Jeff King Aug. 12, 2021, 9:21 p.m. UTC | #1
On Tue, Jul 27, 2021 at 05:19:21PM -0400, Taylor Blau wrote:

> Thanks in advance for your review. I think Peff still wanted to read through
> patches 16-25, but that the first 15 or so should be in pretty good shape by
> now.

I think this is looking pretty close. There's the close_midx() thing
discussed in patch 9 that I think we need to deal with. In the tests, I
found some little nits. Nothing serious, but some of it at least is
worth fixing.

So I think with one more fairly trivial re-roll, we can think about
merging this to 'next'.

Thanks for your patience with my slow reviews, and for all your work on
this. It's really quite a complicated topic. :)

-Peff
Taylor Blau Aug. 12, 2021, 10:41 p.m. UTC | #2
On Thu, Aug 12, 2021 at 05:21:44PM -0400, Jeff King wrote:
> On Tue, Jul 27, 2021 at 05:19:21PM -0400, Taylor Blau wrote:
>
> > Thanks in advance for your review. I think Peff still wanted to read through
> > patches 16-25, but that the first 15 or so should be in pretty good shape by
> > now.
>
> I think this is looking pretty close. There's the close_midx() thing
> discussed in patch 9 that I think we need to deal with. In the tests, I
> found some little nits. Nothing serious, but some of it at least is
> worth fixing.

Thanks; I think I fixed everything up that you mentioned. The big deals
were about close_object_store() versus close_midx(), and the changes to
t5326 in patch 18/25. I think the remaining comments on patches 19-25
were thinking aloud instead of recommending any changes.

> So I think with one more fairly trivial re-roll, we can think about
> merging this to 'next'.

Great.
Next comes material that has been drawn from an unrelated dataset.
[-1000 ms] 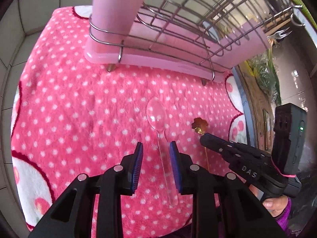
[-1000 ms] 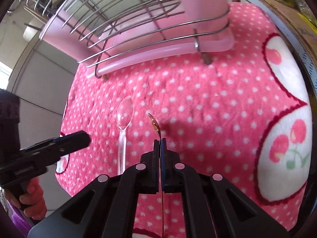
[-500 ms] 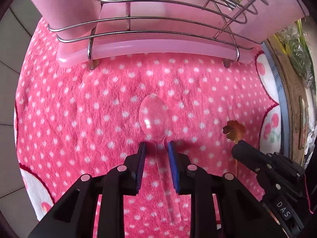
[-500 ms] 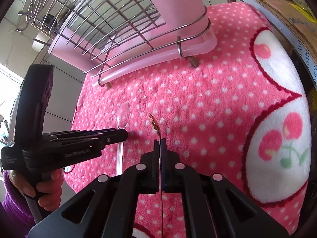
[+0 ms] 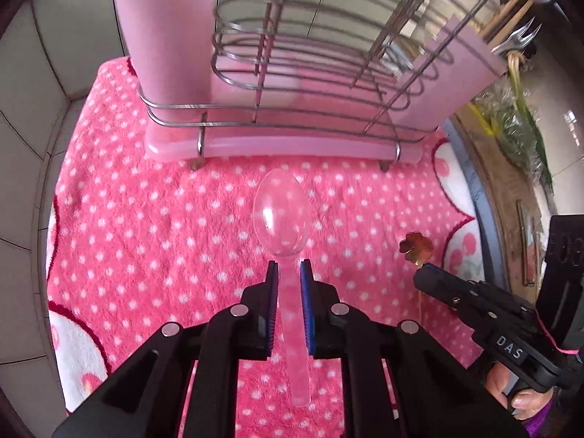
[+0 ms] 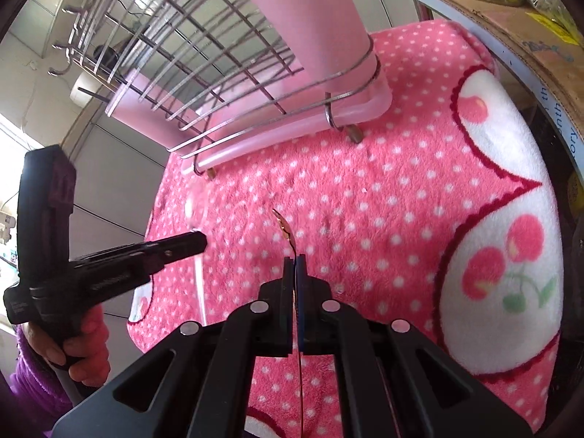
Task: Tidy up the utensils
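On pink towel (image 5: 153, 241) | rack (image 5: 292, 116) slots bare (blurred) | left claw (image 5: 289, 277) closing on clear spoon (image 5: 281, 215) | right claw (image 6: 295, 266) pinches gold spoon (image 6: 284, 226)

Left gripper (image 5: 288, 273) closing on the clear plastic spoon (image 5: 283, 215) – handle between its blue pads – above the pink dotted towel (image 5: 146, 226).
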`<state>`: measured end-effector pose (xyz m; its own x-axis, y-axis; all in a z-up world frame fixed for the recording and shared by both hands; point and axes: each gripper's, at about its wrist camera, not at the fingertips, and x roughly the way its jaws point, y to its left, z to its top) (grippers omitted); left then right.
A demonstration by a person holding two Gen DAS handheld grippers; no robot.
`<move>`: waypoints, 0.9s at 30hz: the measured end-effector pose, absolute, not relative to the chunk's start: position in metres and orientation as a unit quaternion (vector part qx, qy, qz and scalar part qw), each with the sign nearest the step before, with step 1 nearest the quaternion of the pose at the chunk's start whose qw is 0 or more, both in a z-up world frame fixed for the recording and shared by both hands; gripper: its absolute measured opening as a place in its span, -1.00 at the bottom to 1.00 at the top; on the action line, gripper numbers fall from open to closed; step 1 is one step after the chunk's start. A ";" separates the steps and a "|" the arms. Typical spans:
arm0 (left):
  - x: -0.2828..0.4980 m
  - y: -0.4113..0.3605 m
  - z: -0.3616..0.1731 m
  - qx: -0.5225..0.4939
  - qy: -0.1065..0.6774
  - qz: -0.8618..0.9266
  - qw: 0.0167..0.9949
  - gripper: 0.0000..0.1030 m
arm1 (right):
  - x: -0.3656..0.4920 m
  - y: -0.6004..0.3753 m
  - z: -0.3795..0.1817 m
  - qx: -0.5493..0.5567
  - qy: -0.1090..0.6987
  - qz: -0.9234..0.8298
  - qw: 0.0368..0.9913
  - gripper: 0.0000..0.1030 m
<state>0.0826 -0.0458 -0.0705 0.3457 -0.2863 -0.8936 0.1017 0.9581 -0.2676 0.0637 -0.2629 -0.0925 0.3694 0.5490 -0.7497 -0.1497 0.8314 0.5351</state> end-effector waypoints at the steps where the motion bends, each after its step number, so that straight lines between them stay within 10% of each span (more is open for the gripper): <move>1: 0.079 -0.040 -0.065 -0.092 0.548 -0.125 0.822 -0.78 | 0.062 -0.264 -0.088 0.194 0.511 0.220 0.808 -0.97; 19: 0.037 0.018 -0.005 -0.148 0.416 -0.151 0.884 -0.79 | 0.074 -0.258 -0.089 0.135 0.523 0.190 0.820 -0.94; 23: 0.034 0.026 -0.003 -0.159 0.405 -0.160 0.886 -0.79 | 0.073 -0.244 -0.102 0.095 0.537 0.193 0.815 -0.40; 27: 0.034 0.030 -0.003 -0.163 0.402 -0.164 0.886 -0.79 | 0.078 -0.229 -0.107 0.052 0.530 0.180 0.827 -0.32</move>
<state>0.0342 0.0300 -0.0032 0.6223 -0.4220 -0.6592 0.1589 0.8928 -0.4216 0.0778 -0.2290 -0.1066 0.3738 0.3529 -0.8578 -0.2417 0.9299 0.2772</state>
I have all of that prepared locally, but I'll wait until after
Monday to send it since I don't want to dilute the conversation away
from release hardening (I certainly don't mind your review, I just
figure folks would appreciate me *not* sending 25 new messages to their
inboxes ;-)).

> Thanks for your patience with my slow reviews, and for all your work on
> this. It's really quite a complicated topic. :)

Thanks for reviewing. I tried my best to break this series up from all
of the ones that it depends on, but there was only so much I could do to
isolate the complexity. I'm glad that it had a thorough set of eyes on
it.

I'll look forward to sending a hopefully-final reroll shortly after the
release so we can move onto a few more cosmetic topics on top to
integrate MIDX bitmaps more closely with `repack` and so on.

Thanks,
Taylor